Nas últimas semanas, o ex-prefeito de São Paulo e candidato à presidência nas eleições de 2018, Fernando Haddad, tem expressado suas opiniões sobre a condução da política monetária pelo Banco Central. Em entrevista ao portal InfoMoney, ele afirmou que a instituição tem feito o seu melhor em meio a um cenário de muita pressão e tensão.
Segundo Haddad, é importante entender que a taxa de juros é um instrumento fundamental da política econômica, que afeta diretamente diversas áreas da sociedade, como o mercado financeiro, o comércio, a indústria e o consumo. Por isso, é preciso ter muita cautela e responsabilidade ao tomar decisões relacionadas a ela.
O ex-prefeito ressaltou que o Banco Central tem uma missão difícil, que é equilibrar a necessidade de controlar a inflação, garantir o crescimento econômico e manter o emprego, sem prejudicar o poder de compra das famílias e a competitividade das empresas. E isso deve ser feito em um ambiente de incertezas, marcado por fatores internos e externos, como a instabilidade política, a volatilidade cambial e as taxas de juros dos Estados Unidos.

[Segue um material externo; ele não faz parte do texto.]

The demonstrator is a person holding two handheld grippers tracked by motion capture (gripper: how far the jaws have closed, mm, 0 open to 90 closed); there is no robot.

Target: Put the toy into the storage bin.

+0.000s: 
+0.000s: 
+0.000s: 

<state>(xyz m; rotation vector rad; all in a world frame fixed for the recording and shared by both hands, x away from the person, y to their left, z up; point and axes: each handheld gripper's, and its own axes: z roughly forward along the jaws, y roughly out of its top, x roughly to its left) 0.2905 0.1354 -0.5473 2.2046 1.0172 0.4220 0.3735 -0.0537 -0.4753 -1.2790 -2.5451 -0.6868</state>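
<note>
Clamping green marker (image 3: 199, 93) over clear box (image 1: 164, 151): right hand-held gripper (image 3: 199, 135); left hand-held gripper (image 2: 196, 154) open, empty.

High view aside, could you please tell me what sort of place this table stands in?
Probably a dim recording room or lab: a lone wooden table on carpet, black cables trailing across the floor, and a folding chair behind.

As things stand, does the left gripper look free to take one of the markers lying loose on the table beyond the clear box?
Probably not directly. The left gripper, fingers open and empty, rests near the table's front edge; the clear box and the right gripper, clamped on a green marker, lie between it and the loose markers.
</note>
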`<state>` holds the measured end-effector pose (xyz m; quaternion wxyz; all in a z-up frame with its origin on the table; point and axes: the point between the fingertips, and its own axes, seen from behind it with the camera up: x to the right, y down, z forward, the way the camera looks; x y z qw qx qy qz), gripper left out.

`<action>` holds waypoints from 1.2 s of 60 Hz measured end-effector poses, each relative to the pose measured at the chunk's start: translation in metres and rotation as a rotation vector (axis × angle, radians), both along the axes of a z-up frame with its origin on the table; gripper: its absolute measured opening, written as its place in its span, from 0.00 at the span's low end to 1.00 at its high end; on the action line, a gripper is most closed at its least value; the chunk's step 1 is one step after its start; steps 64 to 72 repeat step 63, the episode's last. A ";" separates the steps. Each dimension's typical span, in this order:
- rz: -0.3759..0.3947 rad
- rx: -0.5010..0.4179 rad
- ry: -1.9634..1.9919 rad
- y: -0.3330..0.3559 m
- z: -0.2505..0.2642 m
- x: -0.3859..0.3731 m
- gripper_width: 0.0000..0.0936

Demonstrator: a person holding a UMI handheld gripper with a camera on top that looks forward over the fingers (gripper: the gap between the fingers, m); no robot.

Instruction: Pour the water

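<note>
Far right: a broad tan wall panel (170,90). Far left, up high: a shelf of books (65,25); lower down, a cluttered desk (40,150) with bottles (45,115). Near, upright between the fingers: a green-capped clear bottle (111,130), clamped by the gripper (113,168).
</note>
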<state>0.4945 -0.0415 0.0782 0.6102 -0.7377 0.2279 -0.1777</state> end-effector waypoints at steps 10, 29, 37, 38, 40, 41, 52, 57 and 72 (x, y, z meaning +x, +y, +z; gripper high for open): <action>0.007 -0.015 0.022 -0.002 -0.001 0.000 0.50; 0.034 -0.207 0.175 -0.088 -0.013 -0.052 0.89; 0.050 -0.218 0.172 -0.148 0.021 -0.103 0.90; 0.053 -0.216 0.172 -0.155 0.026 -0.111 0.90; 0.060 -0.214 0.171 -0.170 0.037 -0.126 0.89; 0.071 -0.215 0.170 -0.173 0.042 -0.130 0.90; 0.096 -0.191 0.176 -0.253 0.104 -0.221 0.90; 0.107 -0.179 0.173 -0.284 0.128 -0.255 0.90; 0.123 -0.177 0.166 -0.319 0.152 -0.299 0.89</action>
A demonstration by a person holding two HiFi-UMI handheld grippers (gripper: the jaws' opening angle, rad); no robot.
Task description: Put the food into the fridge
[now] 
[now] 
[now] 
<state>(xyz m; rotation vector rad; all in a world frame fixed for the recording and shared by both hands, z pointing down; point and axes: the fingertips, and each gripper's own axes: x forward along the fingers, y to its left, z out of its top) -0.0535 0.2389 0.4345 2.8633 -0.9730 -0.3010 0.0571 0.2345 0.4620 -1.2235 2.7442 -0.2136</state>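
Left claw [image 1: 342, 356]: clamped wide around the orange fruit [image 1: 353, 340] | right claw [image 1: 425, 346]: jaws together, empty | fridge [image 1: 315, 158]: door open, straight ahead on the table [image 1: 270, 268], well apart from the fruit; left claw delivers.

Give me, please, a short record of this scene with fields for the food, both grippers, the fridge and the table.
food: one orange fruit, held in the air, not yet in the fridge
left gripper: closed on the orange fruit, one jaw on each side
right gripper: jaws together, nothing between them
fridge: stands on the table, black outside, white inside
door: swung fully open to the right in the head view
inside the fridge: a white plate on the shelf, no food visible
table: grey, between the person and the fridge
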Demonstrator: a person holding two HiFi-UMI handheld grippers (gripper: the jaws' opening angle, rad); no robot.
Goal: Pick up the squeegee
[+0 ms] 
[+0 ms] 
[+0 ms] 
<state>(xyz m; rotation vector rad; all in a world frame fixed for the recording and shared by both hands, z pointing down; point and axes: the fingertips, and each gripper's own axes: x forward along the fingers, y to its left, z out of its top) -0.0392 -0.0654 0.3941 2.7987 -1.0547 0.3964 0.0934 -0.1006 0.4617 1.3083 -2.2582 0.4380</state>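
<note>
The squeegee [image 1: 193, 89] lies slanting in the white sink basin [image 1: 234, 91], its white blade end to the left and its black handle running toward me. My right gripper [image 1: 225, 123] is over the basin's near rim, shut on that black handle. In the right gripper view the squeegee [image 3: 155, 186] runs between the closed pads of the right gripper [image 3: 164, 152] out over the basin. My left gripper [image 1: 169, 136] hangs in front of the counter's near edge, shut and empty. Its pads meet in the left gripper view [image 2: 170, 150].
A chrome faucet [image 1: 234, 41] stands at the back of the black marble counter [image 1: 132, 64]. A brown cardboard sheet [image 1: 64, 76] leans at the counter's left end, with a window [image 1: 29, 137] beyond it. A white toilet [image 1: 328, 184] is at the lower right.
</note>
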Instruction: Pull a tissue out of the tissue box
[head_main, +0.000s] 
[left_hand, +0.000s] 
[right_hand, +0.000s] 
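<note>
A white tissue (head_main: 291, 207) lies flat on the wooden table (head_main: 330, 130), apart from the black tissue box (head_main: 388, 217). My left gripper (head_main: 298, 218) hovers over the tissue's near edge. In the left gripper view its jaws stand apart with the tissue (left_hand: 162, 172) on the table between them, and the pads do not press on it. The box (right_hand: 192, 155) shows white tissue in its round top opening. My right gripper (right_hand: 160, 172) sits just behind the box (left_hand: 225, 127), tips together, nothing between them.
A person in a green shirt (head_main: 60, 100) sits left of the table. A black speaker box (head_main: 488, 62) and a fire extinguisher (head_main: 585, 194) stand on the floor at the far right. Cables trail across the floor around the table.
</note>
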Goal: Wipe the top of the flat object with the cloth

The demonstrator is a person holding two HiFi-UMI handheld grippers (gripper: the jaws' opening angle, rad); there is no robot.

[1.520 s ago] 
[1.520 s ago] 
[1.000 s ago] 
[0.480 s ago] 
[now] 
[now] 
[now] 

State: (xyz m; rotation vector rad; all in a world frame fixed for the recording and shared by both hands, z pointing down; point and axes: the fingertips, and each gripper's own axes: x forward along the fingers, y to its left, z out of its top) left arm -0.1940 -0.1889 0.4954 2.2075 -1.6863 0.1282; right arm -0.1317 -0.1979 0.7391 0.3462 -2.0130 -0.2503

Haddad também destacou a importância de se ter uma comunicação clara e transparente do Banco Central com a população, para que as decisões e justificativas sejam compreendidas e aceitas pela sociedade. Ele acredita que isso tem sido feito de forma adequada pelo atual presidente do BC, Ilan Goldfajn, que tem se mostrado sensível às demandas da economia e da população.
O candidato ainda afirmou que, apesar das divergências políticas, é preciso reconhecer os esforços do Banco Central em manter a estabilidade da economia, que é um dos pilares para o desenvolvimento sustentável do país. Ele também ressaltou que, apesar de algumas críticas serem naturais, é preciso entender que a instituição tem atuado de acordo com as suas atribuições legais e buscando sempre o melhor para o país.
Sobre a possibilidade de uma redução mais significativa na taxa de juros no curto prazo, Haddad afirmou que é preciso ter cautela e seguir as orientações do Comitê de Política Monetária (Copom), que é a instância responsável por definir a taxa básica de juros. Ele argumenta que uma redução abrupta poderia gerar instabilidade e prejudicar a recuperação econômica.
No entanto, o ex-prefeito ressaltou que, em um cenário de melhora da economia e controle da inflação, é possível sim pensar em uma redução gradual e responsável da taxa de juros, o que pode beneficiar a população como um todo, especialmente os mais vulneráveis. Ele ainda defendeu a importância de se discutir medidas que estimulem o crédito e o consumo, mas sempre com responsabilidade fiscal.
Em relação às eleições e o futuro do país, Haddad afirmou que o desafio será grande para qualquer candidato, mas acredita que é preciso eleger um presidente que tenha compromisso com a estabilidade macroeconômica e a responsabilidade fiscal, além de adotar medidas que possam impulsionar o crescimento econômico e gerar empregos.
Para finalizar, o candidato reforçou que acredita na capacidade do Banco Central em conduzir a política monetária de forma responsável e coerente, ainda que em meio a um cenário de muitas pressões e incertezas. E que, com uma comunicação clara e transparente, é possível manter a confiança da população no trabalho da instituição e na recuperação da economia brasileira.